Bob Annis

Personal information
- Full name: Robert Joseph Annis
- Date of birth: September 5, 1928
- Place of birth: St. Louis, Missouri, United States
- Date of death: March 31, 1995 (aged 66)
- Place of death: St. Louis, Missouri, United States
- Position(s): Defender

Senior career*
- Years: Team / Apps / (Gls)
- 1947–1950: St. Louis Simpkins-Ford

International career
- 1948: United States / 1 / (0)

= Robert Annis =

American soccer player

Robert “Bob” Joseph Annis (September 5, 1928 – March 31, 1995) was an American soccer defender. He was a member of both the 1948 United States Olympic soccer team and the U.S. team at the 1950 FIFA World Cup. He is a member of the National Soccer Hall of Fame.

==Simpkins-Ford==
Annis was a member of the St. Louis Simpkins-Ford club from at least 1948 to 1950. During that time, Simpkins was a dominant team, winning both the 1948 and 1950 National Challenge Cup championships.

==National and Olympic Teams==
Annis was selected for the American squad at the 1948 Summer Olympics. However, he did not play in the only U.S. game of the tournament, a 9–0 loss to Italy.

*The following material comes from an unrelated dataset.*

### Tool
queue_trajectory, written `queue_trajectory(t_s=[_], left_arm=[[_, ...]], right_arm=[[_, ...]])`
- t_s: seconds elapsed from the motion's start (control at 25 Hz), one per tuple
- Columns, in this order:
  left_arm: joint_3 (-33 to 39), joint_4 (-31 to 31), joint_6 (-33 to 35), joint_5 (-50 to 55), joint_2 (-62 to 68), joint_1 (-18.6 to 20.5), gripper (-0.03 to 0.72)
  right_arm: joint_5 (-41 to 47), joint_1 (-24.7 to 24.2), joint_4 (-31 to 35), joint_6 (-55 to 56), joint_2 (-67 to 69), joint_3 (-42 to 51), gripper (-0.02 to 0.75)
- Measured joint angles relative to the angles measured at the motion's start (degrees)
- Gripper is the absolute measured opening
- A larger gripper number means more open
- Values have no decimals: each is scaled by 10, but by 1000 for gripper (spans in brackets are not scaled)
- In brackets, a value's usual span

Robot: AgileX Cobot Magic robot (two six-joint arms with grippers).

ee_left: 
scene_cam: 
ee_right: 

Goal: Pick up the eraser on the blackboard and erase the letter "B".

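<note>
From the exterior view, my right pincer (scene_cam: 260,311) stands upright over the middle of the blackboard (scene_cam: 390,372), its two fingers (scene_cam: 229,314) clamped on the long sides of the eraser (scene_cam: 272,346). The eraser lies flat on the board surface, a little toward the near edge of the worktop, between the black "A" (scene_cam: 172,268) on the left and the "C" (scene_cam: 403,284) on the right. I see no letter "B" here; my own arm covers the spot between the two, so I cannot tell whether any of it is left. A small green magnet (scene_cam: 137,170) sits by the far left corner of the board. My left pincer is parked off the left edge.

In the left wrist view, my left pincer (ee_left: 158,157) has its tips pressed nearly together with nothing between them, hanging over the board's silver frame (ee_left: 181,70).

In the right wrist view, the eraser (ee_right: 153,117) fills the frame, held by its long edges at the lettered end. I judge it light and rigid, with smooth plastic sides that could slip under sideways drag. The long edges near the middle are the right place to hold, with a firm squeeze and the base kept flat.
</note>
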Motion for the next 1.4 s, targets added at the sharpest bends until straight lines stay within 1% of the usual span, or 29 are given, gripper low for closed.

Later that summer, he earned his only cap with the national team, a 3–1 win over Israel on September 26, 1948. In 1950, Annis was part of the U.S. team at the 1950 FIFA World Cup, but never entered a game as the U.S. went 1–2 in the first round. Annis was inducted into the National Soccer Hall of Fame in 1995, along with the rest of the 1950 U.S. World Cup squad.

==Personal Information==
Born in Saint Louis, Annis was the son of Frank and Katherine Annis. He was married to Lena M. Annis (née Montani). He died on March 31, 1995, in Saint Louis, and is buried in Resurrection Cemetery in Affton, Missouri.